Stretching out a $25,000 car loan to 72 months reduces payments to $321 monthly, bringing things to a more palatable 21% share of a median take-home salary.
Complicating things, the rise in prices may also mean less cash on hand for a typical car buyer. Accordingly, a 10% down payment may be the new 20% for some shoppers.
Finance Customers Are the New Kings, Not Cash Buyers
Banks—and the car dealers who accept their loans—make a lot more money with a buyer who finances a larger amount for a longer period versus that “one and done” cash buyer. This difference can yield over $15,000 in potential profit, which dealers often get a portion of thanks to sales incentives.
Low Inventory Levels Means Fewer Cash Buying Opportunities
Fewer than a million new cars were available on sale across the country in May 2022. Some of the more popular vehicles—from the Tesla Model Y to the Ford Maverick—can no longer be ordered for the remainder of 2022 due to the chip shortage. That short supply has fed rising car prices. With fewer cars and trucks to sell and expenses remaining fixed for most car dealers, the profit per car has now passed $5,000 in 2022 compared to just over $2,100 in 2021.

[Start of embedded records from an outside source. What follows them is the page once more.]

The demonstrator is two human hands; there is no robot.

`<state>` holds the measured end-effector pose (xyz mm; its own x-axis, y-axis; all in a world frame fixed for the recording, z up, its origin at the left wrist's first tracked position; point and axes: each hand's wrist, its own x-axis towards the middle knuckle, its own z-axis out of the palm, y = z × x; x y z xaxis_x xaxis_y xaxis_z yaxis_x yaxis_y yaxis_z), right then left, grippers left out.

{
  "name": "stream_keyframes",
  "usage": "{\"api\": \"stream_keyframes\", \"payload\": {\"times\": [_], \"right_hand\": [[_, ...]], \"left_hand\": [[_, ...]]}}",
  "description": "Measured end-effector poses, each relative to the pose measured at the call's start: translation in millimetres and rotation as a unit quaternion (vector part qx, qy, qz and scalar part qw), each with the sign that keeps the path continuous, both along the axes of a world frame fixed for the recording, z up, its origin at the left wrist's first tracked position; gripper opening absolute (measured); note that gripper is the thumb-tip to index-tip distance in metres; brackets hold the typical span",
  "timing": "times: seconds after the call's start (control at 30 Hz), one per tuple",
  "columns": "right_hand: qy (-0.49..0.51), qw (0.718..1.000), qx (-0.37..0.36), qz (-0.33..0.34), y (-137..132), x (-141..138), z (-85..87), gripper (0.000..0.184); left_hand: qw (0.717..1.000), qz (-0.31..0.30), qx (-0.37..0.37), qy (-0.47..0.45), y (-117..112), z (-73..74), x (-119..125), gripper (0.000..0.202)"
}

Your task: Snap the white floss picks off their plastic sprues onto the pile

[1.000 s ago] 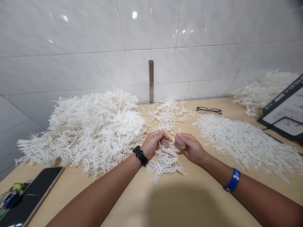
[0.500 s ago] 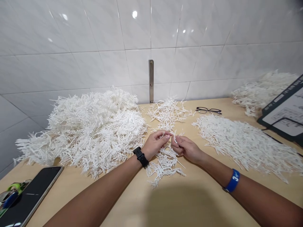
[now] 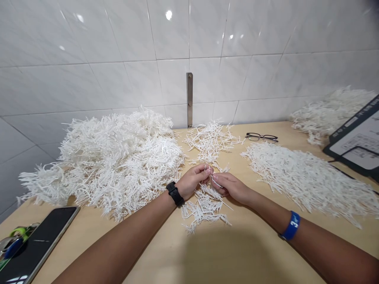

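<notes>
Over the middle of the table my left hand [image 3: 191, 182] and my right hand [image 3: 233, 188] almost meet. A thin white strand [image 3: 217, 183] runs between their fingertips. My left thumb and forefinger pinch its one end, and my right thumb presses it against the curled fingers. Its exact shape is partly hidden. Beneath and in front of the hands lies a small heap of loose white strands [image 3: 205, 211]. Just beyond them is another loose heap [image 3: 209, 138]. To the left rises a big tangled pile of white strands [image 3: 124, 157]; a flatter pile [image 3: 308, 181] spreads on the right.
A phone [image 3: 50, 236] with keys [image 3: 17, 240] lies at the left front. Glasses [image 3: 260, 137] rest behind the right pile. At the far right are a dark-framed board [image 3: 355, 138] and another white pile [image 3: 331, 112]. A metal strip [image 3: 190, 100] is fixed to the tiled wall.
My right hand has moved slightly left, and its thumb now points toward my left fingertips. The strand between the hands has shifted from upright to slanting. The piles look the same.
</notes>
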<state>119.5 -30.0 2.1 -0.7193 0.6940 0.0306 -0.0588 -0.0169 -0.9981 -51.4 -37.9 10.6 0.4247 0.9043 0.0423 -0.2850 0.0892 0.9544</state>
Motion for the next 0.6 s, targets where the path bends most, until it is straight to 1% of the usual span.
{"api": "stream_keyframes", "payload": {"times": [0.1, 0.23, 0.33, 0.47, 0.53, 0.6], "right_hand": [[-0.012, 0.999, 0.035, 0.017, -1.8, -2.3, 1.3, 0.049], [-0.03, 0.997, 0.05, 0.042, -4.9, -3.9, 4.7, 0.047], [-0.031, 0.996, 0.062, 0.064, -6.3, -3.6, 4.1, 0.047], [-0.022, 0.994, 0.053, 0.098, -6.0, -2.4, -0.5, 0.048], [-0.015, 0.993, 0.042, 0.107, -5.5, -2.1, -1.6, 0.048], [-0.011, 0.994, 0.038, 0.101, -5.2, -2.0, -0.9, 0.049]], "left_hand": [[0.999, -0.028, -0.017, -0.006, -1.8, 1.7, 0.8, 0.038], [0.997, -0.066, -0.043, -0.015, -4.1, 2.5, 1.0, 0.038], [0.991, -0.105, -0.068, -0.035, -4.7, 2.0, 0.0, 0.039], [0.982, -0.149, -0.095, -0.068, -5.0, 1.8, -0.7, 0.038], [0.979, -0.158, -0.102, -0.074, -5.0, 1.6, -0.2, 0.039], [0.979, -0.155, -0.11, -0.074, -4.7, 1.0, 0.6, 0.039]]}}
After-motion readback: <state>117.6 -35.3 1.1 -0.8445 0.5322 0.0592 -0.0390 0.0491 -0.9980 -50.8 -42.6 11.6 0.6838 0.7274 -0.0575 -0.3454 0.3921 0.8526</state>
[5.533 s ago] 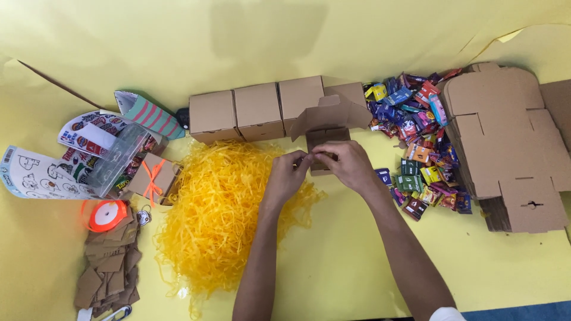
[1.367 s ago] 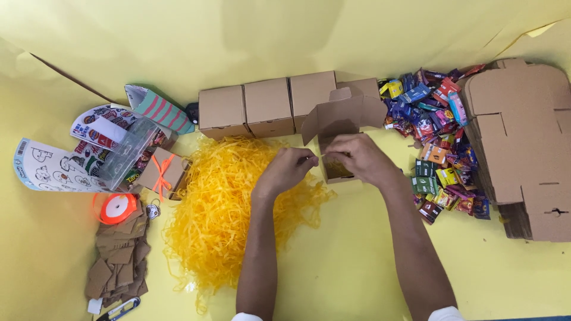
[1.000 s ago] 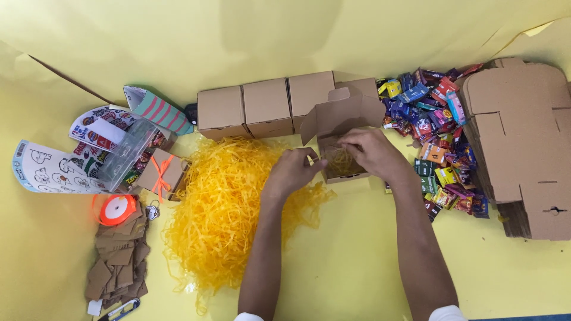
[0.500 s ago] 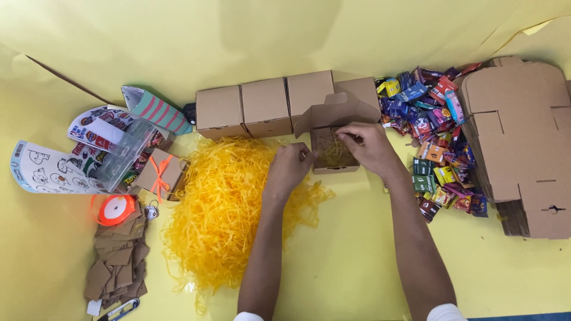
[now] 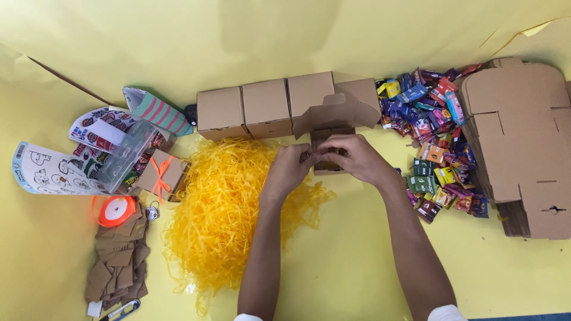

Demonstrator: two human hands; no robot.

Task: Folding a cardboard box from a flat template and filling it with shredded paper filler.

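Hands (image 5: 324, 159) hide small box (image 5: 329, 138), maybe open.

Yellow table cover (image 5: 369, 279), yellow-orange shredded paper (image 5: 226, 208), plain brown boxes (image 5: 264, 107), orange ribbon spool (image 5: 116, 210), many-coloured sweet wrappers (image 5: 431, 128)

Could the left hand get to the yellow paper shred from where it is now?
Probably yes. The left hand is on the small open box, and the paper shred lies right beside and under its wrist with nothing between.
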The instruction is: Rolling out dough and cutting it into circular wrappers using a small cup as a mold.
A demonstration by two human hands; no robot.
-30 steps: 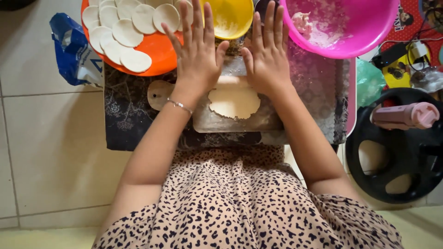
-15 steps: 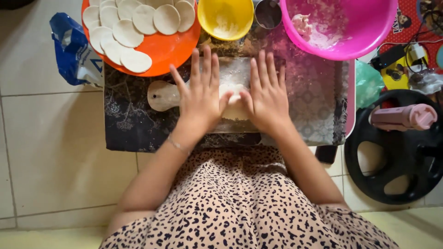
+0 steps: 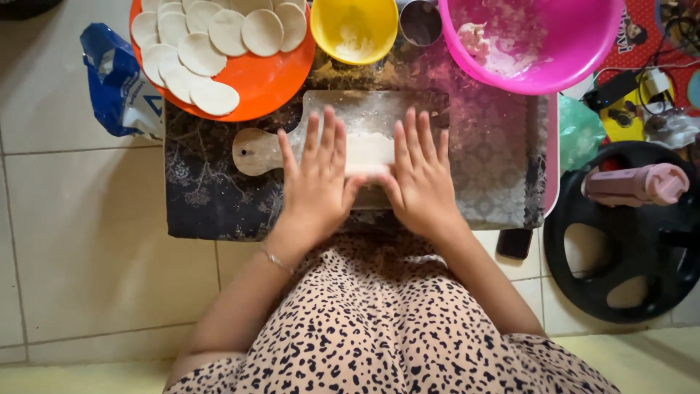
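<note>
My left hand (image 3: 317, 182) and my right hand (image 3: 423, 182) lie flat, side by side, fingers spread, on a pale wooden board (image 3: 255, 149) with a round handle at the left. Between the two hands shows a flattened white piece of dough (image 3: 368, 149), dusted with flour. What lies under my palms is hidden. The board rests on a dark patterned cloth (image 3: 204, 197) over a low surface, just in front of my spotted dress.
Behind the board stand an orange plate (image 3: 270, 87) with several round dough discs (image 3: 211, 44), a yellow bowl (image 3: 354, 29) of flour, a metal cup (image 3: 421, 20) and a pink basin (image 3: 532, 44). A blue bag (image 3: 113, 80) lies left. A black wheel-shaped object (image 3: 627, 241) and a pink bottle (image 3: 634, 184) lie right.
Both hands have slid back toward my body across the board. The dough, which lay near the board's front edge, now shows beyond and between my palms.
</note>
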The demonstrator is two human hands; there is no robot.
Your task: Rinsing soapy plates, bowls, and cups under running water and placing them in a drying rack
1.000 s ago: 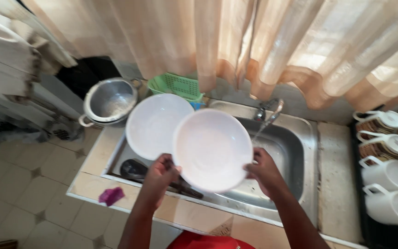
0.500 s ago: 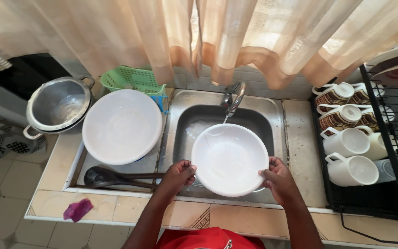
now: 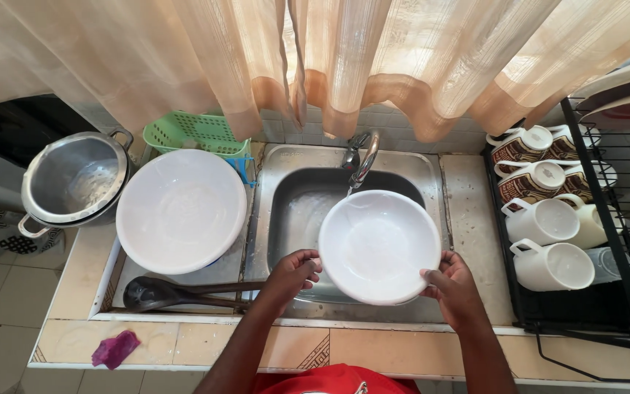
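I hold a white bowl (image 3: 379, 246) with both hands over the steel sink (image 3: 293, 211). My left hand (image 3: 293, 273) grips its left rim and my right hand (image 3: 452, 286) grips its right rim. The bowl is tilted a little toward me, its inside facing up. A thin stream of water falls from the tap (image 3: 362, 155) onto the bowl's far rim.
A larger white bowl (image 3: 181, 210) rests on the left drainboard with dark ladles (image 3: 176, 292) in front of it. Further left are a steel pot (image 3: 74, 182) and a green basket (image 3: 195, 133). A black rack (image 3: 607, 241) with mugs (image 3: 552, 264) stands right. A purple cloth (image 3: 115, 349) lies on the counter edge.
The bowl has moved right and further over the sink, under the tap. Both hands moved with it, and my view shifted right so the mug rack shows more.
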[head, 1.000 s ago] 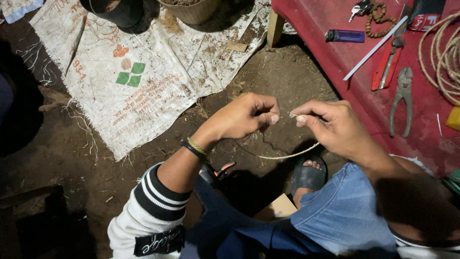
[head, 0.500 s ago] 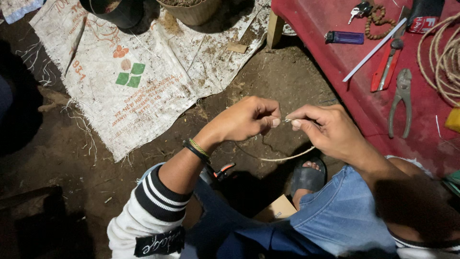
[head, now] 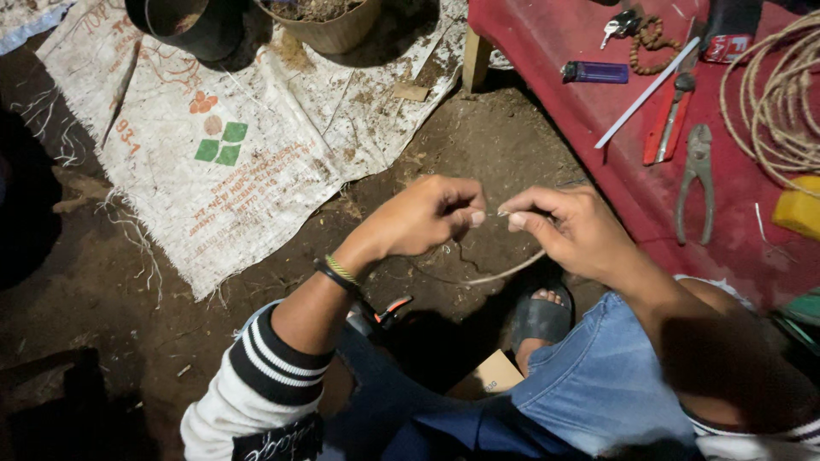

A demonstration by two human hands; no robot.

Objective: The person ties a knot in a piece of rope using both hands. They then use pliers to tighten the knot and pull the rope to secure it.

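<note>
Pinching a thin pale cord (head: 504, 275) between thumb and forefinger, both hands are meeting fingertip to fingertip over the bare dirt floor (head: 478, 145), just left of the red surface (head: 623, 183). The left hand (head: 423, 218) is closing narrowly on one end of the cord, the right hand (head: 572, 230) is closing on the other, and the slack is hanging below them in a shallow loop, sagging toward the dark sandal (head: 538, 318) underneath. The grip is looking like fine work on the cord's ends, held up close and away from the soil, though what exactly the fingertips are doing there is too small to tell.

The left forearm is coming up from a striped sleeve, wrist bent inward, a band (head: 337, 273) sitting on it. The right forearm is reaching in from the side of the surface, wrist nearly straight, knuckles turned up.

On the surface itself, well right of the hands, pliers (head: 696, 183) are lying beside a red-handled tool (head: 666, 119), with a coil of rope (head: 773, 102) at the far edge and a blue lighter (head: 594, 72) nearer the corner. Left of the surface, a printed woven sack (head: 222, 154) is spreading over the floor, carrying a dark pot (head: 192, 26).
</note>
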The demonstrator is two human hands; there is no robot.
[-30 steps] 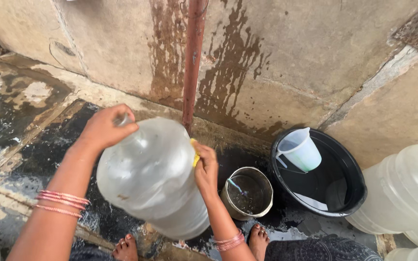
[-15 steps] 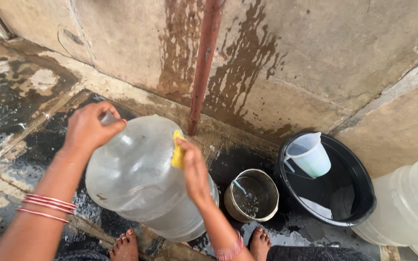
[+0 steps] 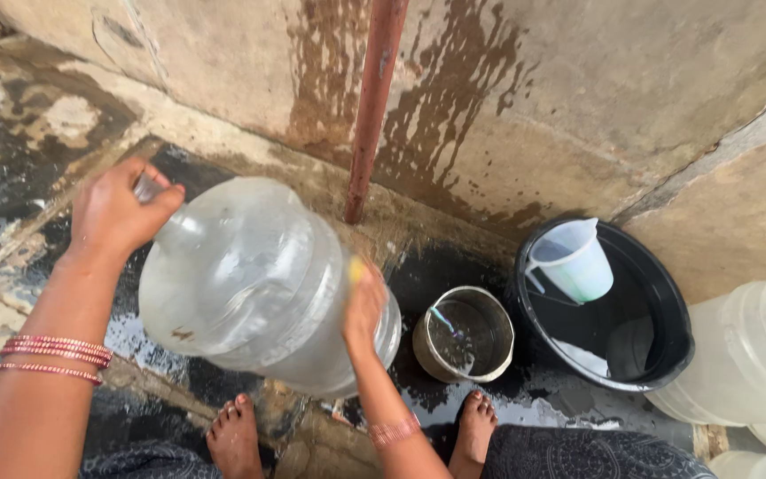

That means the finance customer, who is usually more lucrative to serve than the cash buyer, will be a dealer’s preferred customer. You can buy a car for cash. But all things being equal, you’re now going to be paying a higher purchase price for that privilege, and you shouldn’t expect dealers to give you a break on the price because you can pay all at once. They’d probably rather have the long-term monthly payments and profit from a loan.
If you want to buy a car cash, you could consider waiting for the market to change, or invest in the spread between your loan rate and the risk-free return from an inflation-indexed i-bond with the U.S. Treasury, which currently stands at 9.62%.